Apr , 2022, Volume : 3 Article : 7
Nutritional, Antioxidant and Antinutritional aspects of Superfood: Quinoa
Author : Neha Khardia, Surendra Dhayal, Sonal Sharma and Hansa Kumawat
ABSTRACT
Quinoa (Chenopodium quinoa Willd.) is a native of the Andes that has sparked a worldwide interest due to its unique nutritional value. Quinoa grains have higher protein content than other cereal grains, as well as a better distribution of important amino acids. It can be used as a substitute for dairy proteins. Quinoa is also gluten free which make it used by celiac disease patients. Quinoa seeds contain polyunsaturated fatty acid (PUFA) which has positive effect on improving insulin sensitivity and cardiovascular diseases, also having antioxidant property, which reduces the risk of cancer. It is rich in fatty acids, minerals, vitamins, dietary fibers, and carbohydrates that have favorable hypoglycemic effects. Furthermore, the quinoa plant is cold, salt, and drought resistant, which is why it is known as the "golden grain." This article presents an overview of the nutritional, antioxidant and antinutritional aspects of quinoa plant.

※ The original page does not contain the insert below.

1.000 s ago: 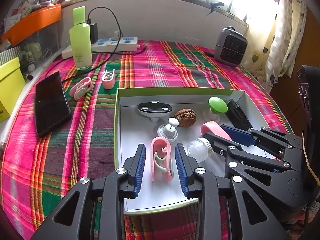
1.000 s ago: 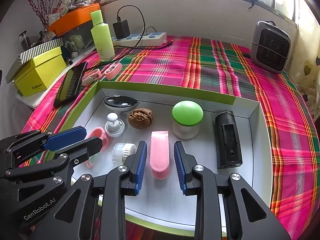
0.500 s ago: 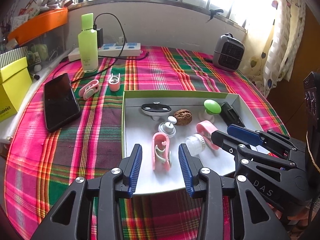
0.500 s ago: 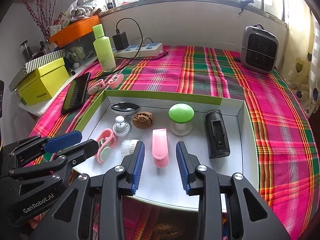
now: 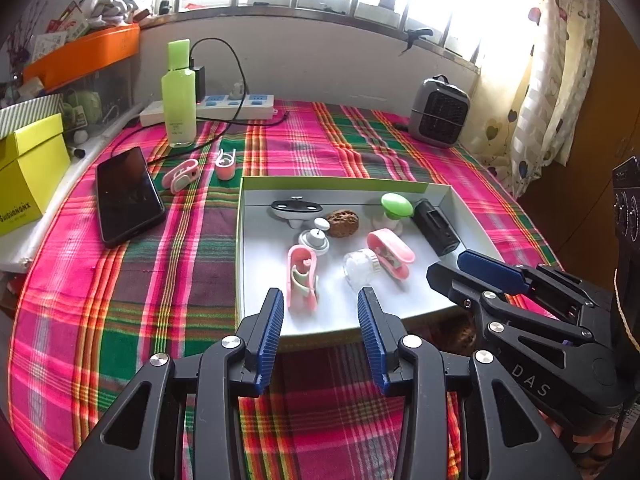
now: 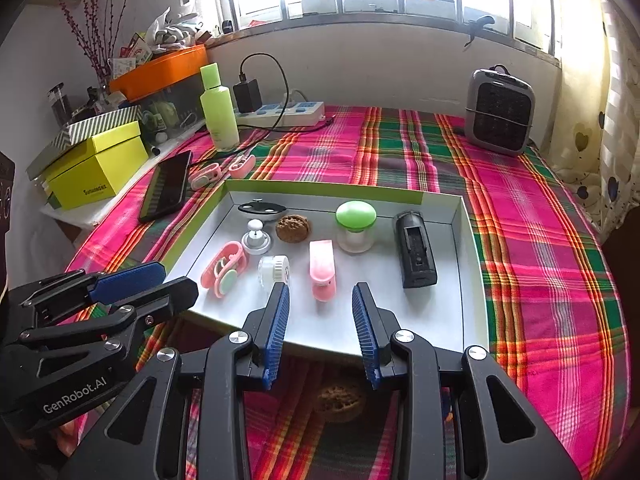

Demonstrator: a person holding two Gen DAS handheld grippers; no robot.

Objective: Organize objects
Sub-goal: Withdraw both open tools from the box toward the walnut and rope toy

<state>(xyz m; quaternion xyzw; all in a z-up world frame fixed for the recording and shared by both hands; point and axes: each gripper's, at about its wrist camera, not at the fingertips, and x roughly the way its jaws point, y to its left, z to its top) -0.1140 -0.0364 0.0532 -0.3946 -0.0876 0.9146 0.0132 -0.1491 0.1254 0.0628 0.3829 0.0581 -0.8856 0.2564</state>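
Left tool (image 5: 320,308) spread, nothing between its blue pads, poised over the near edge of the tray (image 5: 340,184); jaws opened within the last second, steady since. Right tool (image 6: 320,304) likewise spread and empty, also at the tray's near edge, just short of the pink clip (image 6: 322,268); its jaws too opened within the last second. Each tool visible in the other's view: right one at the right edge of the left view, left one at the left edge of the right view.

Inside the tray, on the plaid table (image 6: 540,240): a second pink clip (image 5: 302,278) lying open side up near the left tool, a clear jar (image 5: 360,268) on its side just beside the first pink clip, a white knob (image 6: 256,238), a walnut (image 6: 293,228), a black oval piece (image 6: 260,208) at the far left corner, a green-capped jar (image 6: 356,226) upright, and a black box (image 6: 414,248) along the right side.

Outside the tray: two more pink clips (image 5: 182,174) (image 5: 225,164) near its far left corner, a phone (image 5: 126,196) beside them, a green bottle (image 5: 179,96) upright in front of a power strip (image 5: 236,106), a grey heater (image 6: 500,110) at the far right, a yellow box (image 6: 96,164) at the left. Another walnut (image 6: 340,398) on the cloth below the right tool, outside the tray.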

Keywords: Chenopodium quinoa Willd., Golden grain, Gluten free, Quinoa, Superfood
Quinoa (Chenopodium quinoa Willd.) is herbaceous plant. Quinoa belongs to the class Dicotyledoneae, Chenopodiaceae family, Chenopodium genus and quinoa species. Chenopodium quinoa Willd species include both domesticated and free-living weedy forms (Wilson, 1988). It has cereal botanical characteristics such as presence of panicle-type inflorescence but it does not belong to the Gramineae family, its exceptional nutritional balance of protein and lipids, high protein content, sulfur amino acids and lysine, and hence designated as pseudocereals (Cusack, 1984; Koziol, 1993; Farro, 2008; Vega-Gálvez et al., 2010; Repo-Carrasco-Valencia and Serna, 2011). It is a granifer species native to South America and domesticated by Andes people mainly in Andean regions of Chile, Peru, Ecuador and Bolivia. It was one of the staple food crop of Incas community, they called quinoa as ‘‘the mother grain’’, sustained the Inca community and was considered sacred. During 2013, it was declared as the international year of quinoa, and as a result production and consumption of quinoa increased exponentially (Bazile and Baudon, 2015). It got lot of interest around the world, not only because of its nutritional and functional benefits but due to its ability to grow in adverse climate. Quinoa has ability to tolerate frost, salinity, drought, and can be grown grow on marginal soils. These characteristics are particularly significant in areas where food insecurity is a concern. Quinoa’s aptitude to produce high protein grains and grain yield under ecologically extreme conditions makes it important for the diversification of agriculture as in high-altitude regions of the Himalayas and North Indian Plains (Bhargava et al., 2005).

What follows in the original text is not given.